Return the data verbatim, without pictures.

### MATERIAL PROVIDED
──────────
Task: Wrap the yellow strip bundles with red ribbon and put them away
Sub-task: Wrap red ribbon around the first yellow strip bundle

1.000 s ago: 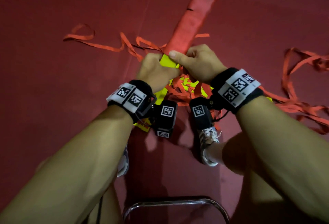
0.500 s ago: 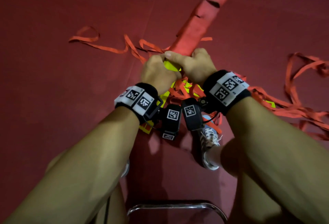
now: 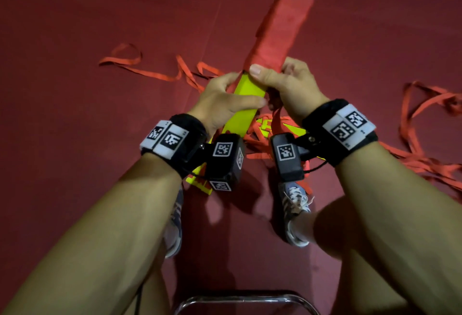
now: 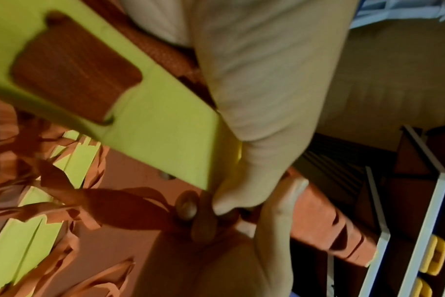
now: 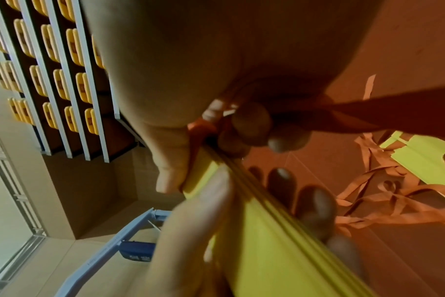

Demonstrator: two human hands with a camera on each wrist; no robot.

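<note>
L hand (image 3: 225, 104): clamped round yellow strip bundle (image 3: 246, 99), held mid-air, steadies it for winding.
R hand (image 3: 292, 84): thumb + fingers pinch red ribbon (image 3: 277, 27) at wrap edge, for tight turns.
Bundle: far end red-wrapped, near end bare, above floor scraps (image 3: 425, 162).

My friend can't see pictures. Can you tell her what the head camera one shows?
Two hands hold a long yellow strip bundle, partly wrapped in red ribbon, over a red floor: the left hand grips the bare yellow part, the right hand pinches where the wrap ends. Around them lie loose red ribbons.
</note>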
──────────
### RESPONSE BOX
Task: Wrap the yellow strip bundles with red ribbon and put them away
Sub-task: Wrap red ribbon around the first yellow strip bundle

1.000 s ago: 
0.500 s ago: 
now: 
now: 
now: 

Demonstrator: two human hands with a camera on each wrist; no robot.

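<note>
L hand (image 3: 225, 104): clamped round yellow strip bundle (image 3: 246, 99), held mid-air, steadies it for winding.
R hand (image 3: 292, 84): thumb + fingers pinch red ribbon (image 3: 277, 27) at wrap edge, for tight turns.
Bundle: far end red-wrapped, near end bare, above floor scraps (image 3: 425, 162).

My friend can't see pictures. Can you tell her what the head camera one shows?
Two hands hold a long yellow strip bundle, partly wrapped in red ribbon, over a red floor: the left hand grips the bare yellow part, the right hand pinches where the wrap ends. Around them lie loose red ribbons.
</note>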

The exercise calls for nothing more than this answer.